Comparing notes of the actions and reactions of world leaders in this critical times – some world leaders were polite and sensitive, others justified lockdown and were insentitive – some even enforced it with force.
Indian Prime Minister Narendra Modi in an emotive and polite plea sought the nation’s forgiveness for imposing a monumental lockdown on the country, but said “we have to win … and we will definitely win the battle” against the unprecedented menace of coronavirus that has claimed 25 lives in India so far.
In his words: “I seek forgiveness .. I am sure you will forgive me that you had to undergo so much trouble. Some people will say what kind of prime minister is this but these are special circumstances. You had to undergo problems I understand but there is no other way out to fight the coronavirus,” he said. “But this is a battle for life and death.”
In South Africa, President Cyril Ramaphosa was applauded for being brave and decisive but not sensitive to the plight of the people. Some South Africans say his lockdown speech was more capitalist than populist.
“I am concerned that a rapid rise in infections will stretch our health services beyond what we can manage and many people will not be able to access the care they need. We must, therefore, do everything within our means to reduce the overall number of infections and to delay the spread of infection over a longer period – what is known as flattening the curve of infections”.
To many South Africans, he was their man; to some, the speech was elitist.
LOCKDOWN DOWN ENFORCEMENT MEASURES
In Kenya, police fired tear gas at the people as the first day of movement restrictions glided into a chaos.
In South Africa, a similar event occurred – a soldier was seen beaten and kicking a man violently, whilst minimal force was also used to disperse the crowd who were defiant to social distancing and lockdown law in some parts of Central Johannesburg.
SOLDIER BEATIN MAN IN SOUTH AFRICA VIDEO
Police allegedly screamed at homeless people in downtown Johannesburg and went after some with batons.
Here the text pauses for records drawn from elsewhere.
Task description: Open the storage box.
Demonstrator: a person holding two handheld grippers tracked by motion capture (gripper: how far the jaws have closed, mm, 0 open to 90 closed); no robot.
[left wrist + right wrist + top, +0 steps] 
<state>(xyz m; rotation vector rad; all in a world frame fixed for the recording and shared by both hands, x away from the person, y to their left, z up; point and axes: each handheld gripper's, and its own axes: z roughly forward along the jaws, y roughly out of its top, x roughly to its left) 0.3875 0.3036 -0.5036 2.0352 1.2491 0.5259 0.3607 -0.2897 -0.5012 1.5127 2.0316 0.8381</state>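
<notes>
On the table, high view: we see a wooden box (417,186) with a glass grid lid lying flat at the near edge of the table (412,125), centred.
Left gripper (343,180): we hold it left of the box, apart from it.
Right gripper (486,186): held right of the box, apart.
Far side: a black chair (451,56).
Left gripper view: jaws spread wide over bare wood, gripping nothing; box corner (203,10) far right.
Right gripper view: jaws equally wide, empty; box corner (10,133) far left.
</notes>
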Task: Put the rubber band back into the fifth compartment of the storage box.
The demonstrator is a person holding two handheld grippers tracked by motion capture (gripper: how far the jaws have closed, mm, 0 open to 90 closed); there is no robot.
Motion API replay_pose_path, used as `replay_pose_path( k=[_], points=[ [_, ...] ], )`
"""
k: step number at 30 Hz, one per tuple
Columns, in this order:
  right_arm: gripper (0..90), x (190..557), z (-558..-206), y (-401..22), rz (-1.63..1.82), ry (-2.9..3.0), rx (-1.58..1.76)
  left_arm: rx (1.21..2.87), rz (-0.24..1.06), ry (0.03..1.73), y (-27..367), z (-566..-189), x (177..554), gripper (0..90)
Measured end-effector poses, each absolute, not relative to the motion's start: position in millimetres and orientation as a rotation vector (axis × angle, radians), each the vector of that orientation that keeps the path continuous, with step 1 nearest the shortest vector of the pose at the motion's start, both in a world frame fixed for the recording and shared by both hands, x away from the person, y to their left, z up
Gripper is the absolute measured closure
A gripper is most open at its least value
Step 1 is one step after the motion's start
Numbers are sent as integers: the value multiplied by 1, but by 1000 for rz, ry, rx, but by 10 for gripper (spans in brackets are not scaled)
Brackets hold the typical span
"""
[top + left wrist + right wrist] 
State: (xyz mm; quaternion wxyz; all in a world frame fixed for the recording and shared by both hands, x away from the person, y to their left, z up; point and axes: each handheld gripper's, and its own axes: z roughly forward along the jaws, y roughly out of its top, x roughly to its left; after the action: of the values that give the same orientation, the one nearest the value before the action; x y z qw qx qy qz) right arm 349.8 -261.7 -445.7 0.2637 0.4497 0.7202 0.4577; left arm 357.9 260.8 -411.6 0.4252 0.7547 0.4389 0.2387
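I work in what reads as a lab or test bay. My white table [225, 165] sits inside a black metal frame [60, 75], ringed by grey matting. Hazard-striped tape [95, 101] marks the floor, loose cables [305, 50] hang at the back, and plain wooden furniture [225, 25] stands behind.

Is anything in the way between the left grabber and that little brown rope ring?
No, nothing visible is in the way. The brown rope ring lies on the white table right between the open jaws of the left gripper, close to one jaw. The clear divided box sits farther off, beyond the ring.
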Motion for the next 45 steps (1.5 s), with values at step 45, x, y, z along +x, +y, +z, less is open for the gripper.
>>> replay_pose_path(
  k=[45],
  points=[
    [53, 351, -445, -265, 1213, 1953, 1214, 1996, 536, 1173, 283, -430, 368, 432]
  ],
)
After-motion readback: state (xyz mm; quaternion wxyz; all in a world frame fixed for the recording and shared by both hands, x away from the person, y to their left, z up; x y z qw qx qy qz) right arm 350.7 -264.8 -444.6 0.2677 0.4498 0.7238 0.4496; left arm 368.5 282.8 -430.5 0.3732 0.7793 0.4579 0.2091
Some people claimed the police use rubber bullets against them. About 55 people were arrested across the country within 24 hours of lockdown.
South African soldiers also raided a large workers’ hostel in the Alexandra township where some residents had defied the lockdown.
Defiance of lockdown law is unlawful yet caution must be exercised before the people are blamed – it was an unexpected situation – some people had to adjust gradually.
In Rwanda, two people were shot dead in a lockdown-defiance scuffle though the police claimed they attacked police officers.
Zimbabwean police were heavily criticized by human rights groups for forceful and violent crackdowns.
Kenya was alleged to have also applied unconstitutional forceful measures that saw many people being beaten and assaulted by the police ahead of the curfew.
According to Amnesty International: “We were horrified by excessive use of police force. “We continue to receive testimonies from victims, eyewitnesses and video footage showing police gleefully assaulting members of the public in other parts of the country.”
Kenya’s interior ministry said: “is meant to guard against an apparent threat to public health. Breaking it is not only irresponsible but also puts others in harm’s way.”
In Ugandan, two people were allegedly shot on Friday for violating restrictions on transport in a bid to curb the spread of coronavirus. Though the police claimed the two men attempted to attack police officers.